Euro moved up over 1.36 dollars
The euro staged a modest turnaround against the dollar Wednesday in featureless trading as dealers looked for signals on prospects for the world economy and a proposed European monetary fund.
The single European currency moved up over 1.36 dollars late in the trading day after losing ground on disappointing economic data from Germany, the eurozone’s leading economy.
German exports dropped by an unexpectedly sharp 6.3 percent in January from the previous month, official statistics showed. It was the first monthly fall since August and came as imports grew by 6.0 percent.
The euro later firmed in response to what analyst Michael Hewson of CMC Markets said were “technical” reasons, with investors adjusting their positions ahead of expected macroeconomic data.
Markets were waiting for US figures on trade and weekly jobless claims that are scheduled to be released on Thursday.
The euro in late-day operations was at 1.3652 dollars against 1.3598 late Tuesday in New York.
The dollar was meanwhile trading at 90.66 yen after 89.96 on Tuesday.
Analysts said the euro may also have drawn strength from a German government statement on its controversial proposal for an IMF-style European Monetary Fund to shore up financially distressed eurozone economies.
Berlin said the fund could serve to strengthen the Stability and Growth pact, which sets financial discipline standards in the eurozone, rather than weaken it.

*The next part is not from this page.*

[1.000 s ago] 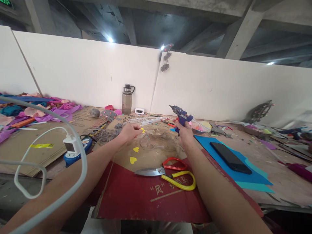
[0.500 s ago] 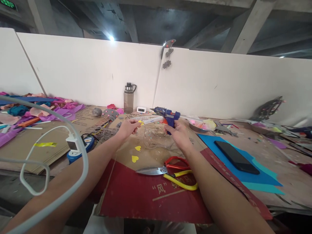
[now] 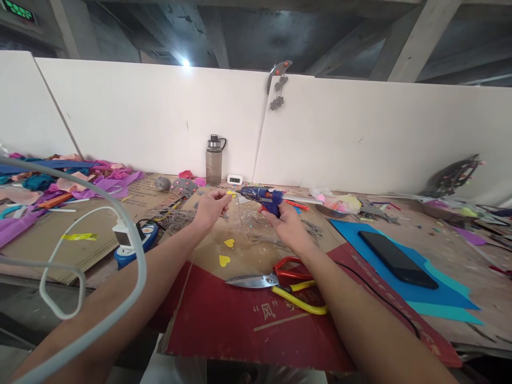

Critics have dismissed such a fund as irrelevant and unnecessary, warning that it could in fact encourage reckless spending by governments confident of being bailed out.
“There is no unanimity on the topic, however, as reflected in other cautious, if not negative, official comments,” said Frederik Ducrozet of Credit Agricole CIB.
“However, the Greek crisis highlights the need for new institutional tools in order to deal with sovereign default and to reinforce the credibility of European fiscal rules in the long run.”
The proposal by German Finance Minister Wolfgang Schaeuble had raised hopes among currency traders for a concrete plan to stabilise public finances in eurozone member Greece.
Investors have continued to keep a wary eye on Greece and the risk that other eurozone countries might be vulnerable to the sort of public debt crisis that is plaguing Athens at the moment.
The Portuguese government said this week it would cut spending, delay investment and sell state assets in an attempt to fix the country’s finances.
“The Greek credit crisis remains a cause of concern, keeping investors away from riskier currencies” such as the euro, said Masatsugu Miyata, a forex dealer at Hachijuni Bank.
The British pound, meanwhile, languished underneath 1.50 dollars following Tuesday’s dire trade data and an ominous warning about the nation’s stretched public finances.
“The pound was hit by yesterday’s increase in Britain’s trade deficit in January which surprised the market and sent the pound tumbling,” said Hewson.
“The pound was dealt a further blow when Fitch ratings criticised the credibility of the government’s budget plans, warning that Britain risks a loss of investor confidence and erosion of its ‘AAA’ rating unless it maps out clear austerity measures.”
In London on Wednesday, the euro was changing hands at 1.3652 dollars against 1.3598 dollars on Tuesday, 123.77 yen (122.35), 0.9123 pounds (0.9066) and 1.4616 Swiss francs (1.4616).
The dollar stood at 90.66 yen (89.96) and 1.0708 Swiss francs (1.0747).
The pound was at 1.4966 dollars (1.4994).
On the London Bullion Market, the price of gold rose to 1,120.50 dollars an ounce at the fixing from 1,115.75 dollars an ounce on Tuesday.